Michigan coach’s contract requires the school provide him with private aircraft time for recruiting. USA TODAY Sports
Jim Harbaugh’s contract with the University of Michigan requires the school to provide him with private aircraft time “as reasonable and necessary for all recruiting purposes.” During a 12-day stretch in his first month on the job in 2015, Harbaugh and his staff’s jet travels amounted to more than $10,000 a day in value, university records show.
The documents were provided Thursday in response to a public records request USA TODAY Sports filed in August.
Records for the recruiting season recently completed are not yet available. Harbaugh and his staff put together a highly regarded class that includes players from 13 states, including California, New Jersey, Florida, Georgia and Alabama.
The 2015 records give a glimpse into the scramble that Harbaugh and his staff made to finalize their first recruiting class during the weeks before national signing day.
Traveling alone or being accompanied by as many as three assistants at a time, Harbaugh racked up 18 jet-travel legs from Jan. 19 through Jan. 30. There were another five “dead” legs involving no passengers, and an assistant coach had one solo travel leg. There was only day during that period for which no private-jet trips were logged.
Altogether, the total value came to nearly $136,000.
That amount is almost the entire difference between what Michigan reported spending on football recruiting during its 2013-14 fiscal year versus its 2014-15 fiscal year. In 2013-14, it spent $584,721, according to the school’s annual financial report to the NCAA. In 2014-15, it spent $739,337 – a year-over-year increase of more than 26%.
In addition, the documents show that Harbaugh took advantage of another perk provided under his seven-year contract, which included compensation of $5 million and a $2 million signing bonus. The university agreed to reimburse Harbaugh for up to $30,000 in legal fees incurred in negotiating the deal, and that was the amount his attorney, Jeffrey S. Klein, invoiced the school for in January 2015.
The contract of Harbaugh’s predecessor, Brady Hoke, did not specifically address travel for recruiting purpose. Hoke’s agreement required the university to provide an annual allowance of up to $100,000 for charter air travel expenses that could be used for business travel only. Hoke and Harbaugh both had provisions in their deals that required the university to provide them first-class airfare when traveling for program-related business
Harbaugh’s contract also includes a provision under which he is annually entitled to 25 hours of university-paid flight time “on a private aircraft capable of traveling non-stop in the continental United States.” Any unused personal hours from one year can be carried forward for up to one additional year.

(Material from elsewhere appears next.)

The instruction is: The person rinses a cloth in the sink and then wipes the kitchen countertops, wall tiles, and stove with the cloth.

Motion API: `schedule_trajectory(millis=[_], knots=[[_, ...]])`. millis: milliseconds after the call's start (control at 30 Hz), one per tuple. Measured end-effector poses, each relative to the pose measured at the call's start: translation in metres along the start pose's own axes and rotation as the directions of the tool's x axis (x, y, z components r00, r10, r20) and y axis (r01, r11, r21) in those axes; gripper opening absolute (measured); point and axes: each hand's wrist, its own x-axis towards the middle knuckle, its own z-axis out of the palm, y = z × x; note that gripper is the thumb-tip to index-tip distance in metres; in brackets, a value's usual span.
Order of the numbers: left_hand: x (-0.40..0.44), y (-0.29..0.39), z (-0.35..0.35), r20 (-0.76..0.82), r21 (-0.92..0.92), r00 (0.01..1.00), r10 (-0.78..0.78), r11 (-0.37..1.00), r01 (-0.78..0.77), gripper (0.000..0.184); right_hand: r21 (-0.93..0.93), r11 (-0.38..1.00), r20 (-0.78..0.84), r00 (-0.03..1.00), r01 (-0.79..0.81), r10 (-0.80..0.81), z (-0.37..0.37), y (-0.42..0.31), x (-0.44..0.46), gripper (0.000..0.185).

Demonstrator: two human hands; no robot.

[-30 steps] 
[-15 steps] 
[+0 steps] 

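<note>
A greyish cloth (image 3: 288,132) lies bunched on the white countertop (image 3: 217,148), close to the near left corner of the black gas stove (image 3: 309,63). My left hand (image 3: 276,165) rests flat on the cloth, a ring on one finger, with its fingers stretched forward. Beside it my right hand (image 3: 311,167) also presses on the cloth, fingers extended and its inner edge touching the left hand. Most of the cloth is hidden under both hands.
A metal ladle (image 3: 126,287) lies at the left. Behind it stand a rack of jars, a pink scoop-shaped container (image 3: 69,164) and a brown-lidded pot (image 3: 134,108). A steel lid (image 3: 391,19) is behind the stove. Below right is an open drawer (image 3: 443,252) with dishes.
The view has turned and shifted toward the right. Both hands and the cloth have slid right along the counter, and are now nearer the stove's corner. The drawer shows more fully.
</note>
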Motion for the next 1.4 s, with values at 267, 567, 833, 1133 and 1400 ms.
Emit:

Harbaugh used a little more than $32,000 worth of this personal jet time between his hiring date – Dec. 29, 2014 – and Aug. 21, 2015, the date on which USA TODAY filed a records request asking the university to provide information about all of Harbaugh’s use of private aircraft for recruiting and personal purposes through that date.
Citing exemptions to public records allowed under the Michigan Freedom of Information Act, the university interpreted that to mean it could shield information that “could lead to the identification of prospective student-athletes” or “would constitute an unwarranted invasion of an individual’s privacy.” For the recruiting-related flights, Michigan refused to disclose all flight destinations other than Detroit and Grand Rapids, Mich., as well as the lengths of the flights and the cost of each individual leg.
For the four personal flight legs, all information was redacted except for the type of aircraft and the total cost.